Command, and I Will Obey You
The first thing that will strike the reader contemplating Command, and I Will Obey You by Italy's most fertile storyteller is that all of the items in the collection are of the same length—none shorter than six pages, none longer than eight. This suggests that they were originally written for the "third page" (always dedicated to matters of literature and art) of an Italian newspaper; Moravia among his other distinctions is a terzapaginista without rivals. Only a uniquely competent craftsman could go on week after week meeting the strict requirements of this kind of literary Houdinism. There is no more skilled technician than Moravia active today in the world of letters, with the possible exception of some writers of detective stories, with whom he has, as a matter of fact, a certain affinity.
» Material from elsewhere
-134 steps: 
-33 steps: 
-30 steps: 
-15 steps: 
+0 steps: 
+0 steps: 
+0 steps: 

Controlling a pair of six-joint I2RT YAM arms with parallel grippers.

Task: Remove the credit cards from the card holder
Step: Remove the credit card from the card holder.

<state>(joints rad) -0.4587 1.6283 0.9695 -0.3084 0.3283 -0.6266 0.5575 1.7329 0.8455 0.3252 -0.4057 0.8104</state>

But is this kind of expertise enough? Ever since Moravia's first glittering success forty years ago critics have been watching his progress with a combination of admiration and suspicion. Is there anything more to his art than scintillant competence? Can we chart any development in his work, any broadening of range or deepening of perception over these four decades of inexhaustible output? Assessing his work as a whole, Donald Heiney has remarked with justice that to some at least the Moravian pattern "may seem . . . monotonous, the mechanical repetitiousness of a writer who has succeeded in popularizing certain psychological and philosophical ideas latent in the atmosphere of his time." To which we may answer that "the mixture as before" is not necessarily a bad prescription for a writer if the mixture itself commands our respect. We may admire in Moravia, as in Somerset Maugham, the coiner of that wry phrase "autocriticism," the persistent vitality of inspiration, the enduring sharpness of observation and the consistent skill in depicting what the eye takes in.
The present collection, however, may have some surprises for those who are familiar with Moravia only as a kind of dispassionate, half-cynical chronicler of the sordid with an eye to realistic and quasi-pornographic detail. Such is the Moravia of Woman of Rome, The Conformist and indeed most of the novels which have made him famous; it is also the Moravia of the Roman Tales. But the stories of Command, and I Will Obey You are for the most part the product of the "surrealistic" Moravia, already operative in The Lazy Man's Dreams of thirty years ago.
Most of them, although given a precisely placed Roman background, might be called mini-fables. A realistic setting is used as a springboard for commentary on human values; the commonplace and banal substance is warped and caricatured to make a point that is essentially moralistic. "A Middling Type" points up a sad kind of determinism in the trajectory of unimaginative humanity, "All-seeing" is an allegory of complacent passivity, "You Know Me, Carlo" tells us something about the tentative nature of human associations; there are other titles the "lessons" of which are less obvious, but in all cases there is something behind the story. Perhaps the most malicious and in its ironic way the saddest tale of all is "Don't Let's Be Dramatic," wherein a recently bereaved husband hastens to replace his wife with a casual stranger. Most of the stories are told about—and by, for Moravia's intent calls for the use of the first person—middle-class or lower-middle-class Romans; but, to cite the two extremes of the spectrum, one recounts the love affair of a computer and in another a brindled boxer tells of his discovery that "the world is a bone."
Command, and I Will Obey You is a good mixture; it is not likely to add to Moravia's stature but it will not detract from it either. And the reading will be pleasant, amusing and perhaps educational.